Lucene自带了几个分词器WhitespaceAnalyzer,SimpleAnalyzer,StopAnalyzer,StandardAnalyzer,ChineseAnalyzer,CJKAnalyzer等。前面三个只适用于英文分词,StandardAnalyzer对可最简单地实现中文分词,即二分法,每个字都作为一个词,这样分出来虽然全面,但有很多缺点,比如,索引文件过大,检索时速度慢等。ChineseAnalyzer是按字分的,与StandardAnalyzer对中文的分词没有大的区别。 CJKAnalyzer是按两字切分的, 比较武断,并且会产生垃圾Token,影响索引大小。以上分词器过于简单,无法满足现实的需求,所以我们需要实现自己的分词算法。
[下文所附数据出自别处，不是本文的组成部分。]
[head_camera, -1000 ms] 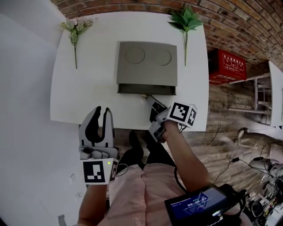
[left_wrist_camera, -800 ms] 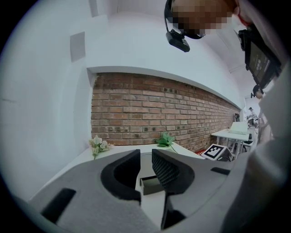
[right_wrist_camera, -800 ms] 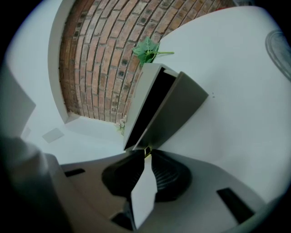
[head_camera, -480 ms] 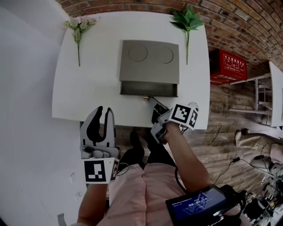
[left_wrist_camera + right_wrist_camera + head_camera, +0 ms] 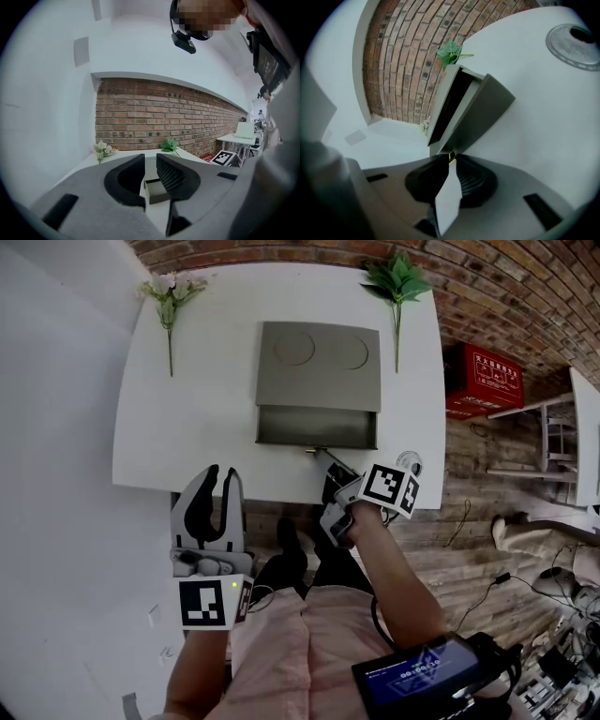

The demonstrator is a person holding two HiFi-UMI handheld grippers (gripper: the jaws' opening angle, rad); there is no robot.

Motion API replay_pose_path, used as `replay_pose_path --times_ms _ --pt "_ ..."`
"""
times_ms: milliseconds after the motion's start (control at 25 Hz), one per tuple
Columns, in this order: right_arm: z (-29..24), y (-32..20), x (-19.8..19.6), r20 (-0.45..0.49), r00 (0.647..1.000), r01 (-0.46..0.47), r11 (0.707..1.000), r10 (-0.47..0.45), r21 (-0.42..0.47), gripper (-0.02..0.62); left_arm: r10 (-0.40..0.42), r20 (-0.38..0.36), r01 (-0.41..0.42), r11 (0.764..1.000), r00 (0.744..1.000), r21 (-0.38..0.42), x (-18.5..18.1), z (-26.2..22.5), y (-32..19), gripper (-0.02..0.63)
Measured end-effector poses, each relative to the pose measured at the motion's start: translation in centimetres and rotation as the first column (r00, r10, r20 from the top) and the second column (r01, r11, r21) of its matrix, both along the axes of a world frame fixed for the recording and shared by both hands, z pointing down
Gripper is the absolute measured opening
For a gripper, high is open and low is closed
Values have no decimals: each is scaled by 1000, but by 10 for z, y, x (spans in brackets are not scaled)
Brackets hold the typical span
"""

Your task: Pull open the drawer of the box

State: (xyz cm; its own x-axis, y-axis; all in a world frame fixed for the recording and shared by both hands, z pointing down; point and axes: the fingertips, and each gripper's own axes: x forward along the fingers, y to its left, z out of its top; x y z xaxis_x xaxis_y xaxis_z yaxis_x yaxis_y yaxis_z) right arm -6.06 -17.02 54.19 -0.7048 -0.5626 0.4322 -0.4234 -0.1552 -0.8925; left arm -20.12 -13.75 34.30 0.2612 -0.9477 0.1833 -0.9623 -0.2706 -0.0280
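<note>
Pinch first: held the small brass knob (image 5: 450, 155) of the drawer (image 5: 317, 426) in the right tongs (image 5: 451, 159), shut on it by the very tips. Judged a slip the likeliest fault: could have popped off so tiny a hold under a pull angled sideways or upward. Could equally have dragged the whole box (image 5: 319, 352) toward 6 o'clock rather than slid the drawer further, with nothing bracing it. Carried the left tongs (image 5: 217, 476) a little apart and empty at 8 o'clock of the knob, off the near edge of the surface (image 5: 150, 427), well apart from the box and useless as a brace from there. Found the drawer partly out, at the box's 6 o'clock side, box near the middle of the surface. Feared too long a stroke: might have drawn the drawer right out and let it tip near the edge. Noted a round metal disc (image 5: 409, 463) just beside the right tongs at 3 o'clock, liable to be knocked by the hand on any pull back. Made out a white flower sprig (image 5: 169, 296) at 10 o'clock of the box and a green leaf sprig (image 5: 397, 282) at 1 o'clock, both well clear of the pull line. Spotted nothing lying between drawer front and near edge.
</note>
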Motion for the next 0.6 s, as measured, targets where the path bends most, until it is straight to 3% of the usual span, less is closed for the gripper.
replay_pose_path --times_ms 600 --pt "-1 24 1 1 1000 5 1000 -5 -6 54 -2 6 2 1000 1000 7 1 -6 19 84"
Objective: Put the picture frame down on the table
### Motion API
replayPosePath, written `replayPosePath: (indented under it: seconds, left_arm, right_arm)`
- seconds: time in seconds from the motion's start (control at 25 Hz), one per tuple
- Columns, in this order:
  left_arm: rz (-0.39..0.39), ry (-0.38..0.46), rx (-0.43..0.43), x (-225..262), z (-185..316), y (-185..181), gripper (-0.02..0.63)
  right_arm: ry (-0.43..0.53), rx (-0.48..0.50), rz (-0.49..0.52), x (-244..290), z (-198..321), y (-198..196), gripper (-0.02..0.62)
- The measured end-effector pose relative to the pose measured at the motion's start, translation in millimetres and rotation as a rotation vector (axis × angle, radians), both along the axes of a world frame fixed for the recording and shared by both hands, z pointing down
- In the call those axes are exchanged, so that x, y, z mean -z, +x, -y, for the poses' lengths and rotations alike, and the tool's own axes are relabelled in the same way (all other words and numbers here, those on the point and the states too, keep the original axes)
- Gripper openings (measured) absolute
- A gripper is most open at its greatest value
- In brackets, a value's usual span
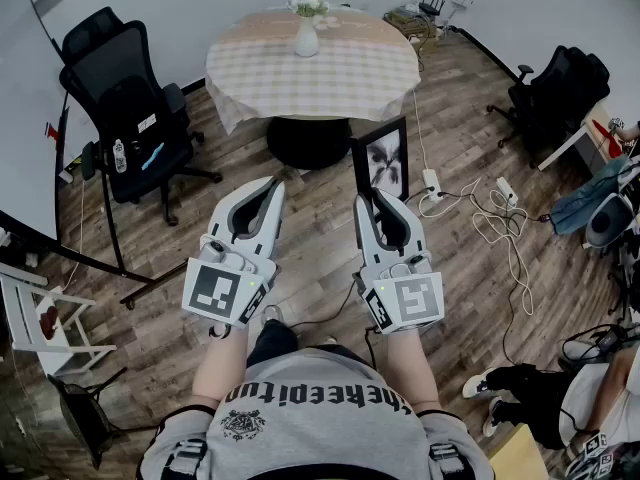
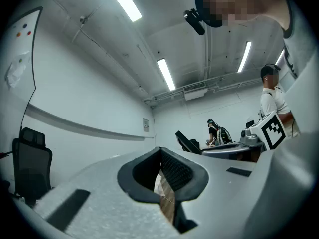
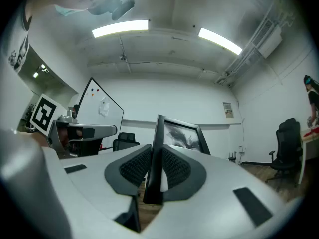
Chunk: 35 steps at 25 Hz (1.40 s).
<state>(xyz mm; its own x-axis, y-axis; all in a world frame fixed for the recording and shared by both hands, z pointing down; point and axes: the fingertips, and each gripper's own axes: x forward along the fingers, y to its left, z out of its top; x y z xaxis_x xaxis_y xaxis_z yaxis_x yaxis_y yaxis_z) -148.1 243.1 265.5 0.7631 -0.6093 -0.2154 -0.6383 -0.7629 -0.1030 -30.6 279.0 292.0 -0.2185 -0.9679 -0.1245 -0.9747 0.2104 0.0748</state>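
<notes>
My right gripper [image 1: 368, 204] is shut on the left edge of a black picture frame [image 1: 383, 160], which stands upright above the wood floor and shows a black-and-white photo. In the right gripper view the frame [image 3: 182, 133] rises edge-on between the two dark pads [image 3: 133, 169]. My left gripper [image 1: 271, 186] hangs beside it, to the left, shut with nothing in it. The round table [image 1: 345, 78], covered by a checked cloth, stands ahead beyond both grippers. A white vase of flowers [image 1: 308, 23] stands near its far side.
A black office chair [image 1: 125, 108] stands at the left beside a whiteboard [image 1: 20, 108]. Another black chair [image 1: 555, 93] is at the right. Cables and a power strip [image 1: 432, 183] lie on the floor right of the frame. A white stool [image 1: 40, 313] is at the near left.
</notes>
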Motion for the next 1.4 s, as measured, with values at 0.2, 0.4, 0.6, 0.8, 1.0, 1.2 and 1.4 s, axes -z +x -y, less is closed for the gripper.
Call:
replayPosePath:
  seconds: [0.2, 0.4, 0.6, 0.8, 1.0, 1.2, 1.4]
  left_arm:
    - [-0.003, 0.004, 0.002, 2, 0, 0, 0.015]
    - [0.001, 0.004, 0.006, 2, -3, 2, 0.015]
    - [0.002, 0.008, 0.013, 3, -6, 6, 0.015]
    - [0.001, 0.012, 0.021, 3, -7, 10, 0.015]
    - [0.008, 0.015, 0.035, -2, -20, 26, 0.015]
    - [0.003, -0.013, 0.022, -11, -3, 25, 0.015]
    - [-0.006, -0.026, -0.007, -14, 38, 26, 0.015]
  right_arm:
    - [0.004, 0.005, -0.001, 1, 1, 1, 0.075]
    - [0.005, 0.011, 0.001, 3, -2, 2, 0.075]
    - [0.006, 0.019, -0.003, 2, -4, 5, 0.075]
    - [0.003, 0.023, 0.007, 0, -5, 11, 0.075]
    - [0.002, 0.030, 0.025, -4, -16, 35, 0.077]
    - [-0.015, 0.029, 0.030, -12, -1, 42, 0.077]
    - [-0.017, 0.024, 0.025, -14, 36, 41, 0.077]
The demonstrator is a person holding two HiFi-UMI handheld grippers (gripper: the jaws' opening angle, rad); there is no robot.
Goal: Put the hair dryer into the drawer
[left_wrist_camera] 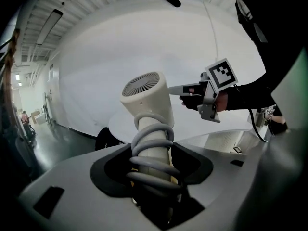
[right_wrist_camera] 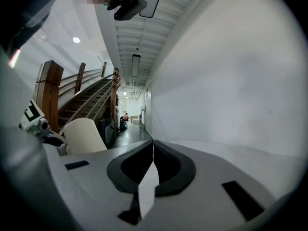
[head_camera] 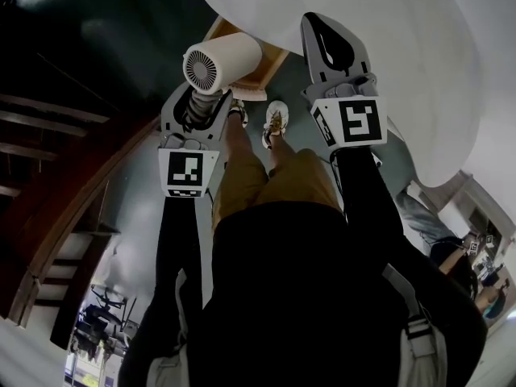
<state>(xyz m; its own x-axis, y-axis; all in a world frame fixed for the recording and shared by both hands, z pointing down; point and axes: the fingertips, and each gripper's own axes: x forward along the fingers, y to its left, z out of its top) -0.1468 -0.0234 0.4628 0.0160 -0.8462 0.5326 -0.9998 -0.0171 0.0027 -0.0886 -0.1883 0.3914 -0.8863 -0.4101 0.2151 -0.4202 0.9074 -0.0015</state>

由于MMAnalyzer分词器好没有真正的实现,所以这里先放着明天再研究。
其中代码;
package com.mylucene;
import java.io.IOException;
import java.io.StringReader;
import jeasy.analysis.MMAnalyzer;
import org.apache.lucene.analysis.Analyzer;
import org.apache.lucene.analysis.TokenStream;
import org.apache.lucene.analysis.cjk.CJKAnalyzer;
import org.apache.lucene.analysis.cn.ChineseAnalyzer;
import org.apache.lucene.analysis.core.SimpleAnalyzer;
import org.apache.lucene.analysis.core.StopAnalyzer;
import org.apache.lucene.analysis.core.WhitespaceAnalyzer;
import org.apache.lucene.analysis.standard.StandardAnalyzer;
import org.apache.lucene.analysis.tokenattributes.CharTermAttribute;
import org.apache.lucene.analysis.tokenattributes.OffsetAttribute;
import org.apache.lucene.util.Version;
public class SimpleAnalyzerTest {
public static void analyze(Analyzer analyzer,String text)
{
try {
System.out.println("所选择的分词器类:"+analyzer.getClass());
TokenStream tokenStream =analyzer.tokenStream("content", new StringReader(text));
tokenStream.reset();
while(tokenStream.incrementToken())
{
CharTermAttribute attribute=tokenStream.getAttribute(CharTermAttribute.class);
OffsetAttribute ffsetAttribute=tokenStream.getAttribute(OffsetAttribute.class);
System.out.println("["+ffsetAttribute.startOffset()+","+ffsetAttribute.endOffset()+","+attribute.toString()+"]");
}
tokenStream.close();
} catch (Exception e) {
e.printStackTrace();
}
}
public static void main(String[] args)
{
String enText = "My name is liguofeng!";
String chText = "我是中国人,我爱中国!";
SimpleAnalyzer analyzer1 = new SimpleAnalyzer(Version.LUCENE_47);
analyze(analyzer1,enText);
analyze(analyzer1,chText);
CJKAnalyzer analyzer2 = new CJKAnalyzer(Version.LUCENE_47);
analyze(analyzer2,enText);
analyze(analyzer2,chText);
ChineseAnalyzer analyzer3 = new ChineseAnalyzer();
analyze(analyzer3,enText);
analyze(analyzer3,chText);
StopAnalyzer analyzer4 = new StopAnalyzer(Version.LUCENE_47);
analyze(analyzer4,enText);
analyze(analyzer4,chText);
StandardAnalyzer analyzer5 = new StandardAnalyzer(Version.LUCENE_47);
analyze(analyzer5,enText);
analyze(analyzer5,chText);
WhitespaceAnalyzer analyzer6 = new WhitespaceAnalyzer(Version.LUCENE_47);
analyze(analyzer6,enText);
analyze(analyzer6,chText);
/*MMAnalyzer an= new MMAnalyzer();
try {
System.out.println(an.segment(chText, "|"));
} catch (IOException e) {
// TODO Auto-generated catch block
e.printStackTrace();
}*/
}
}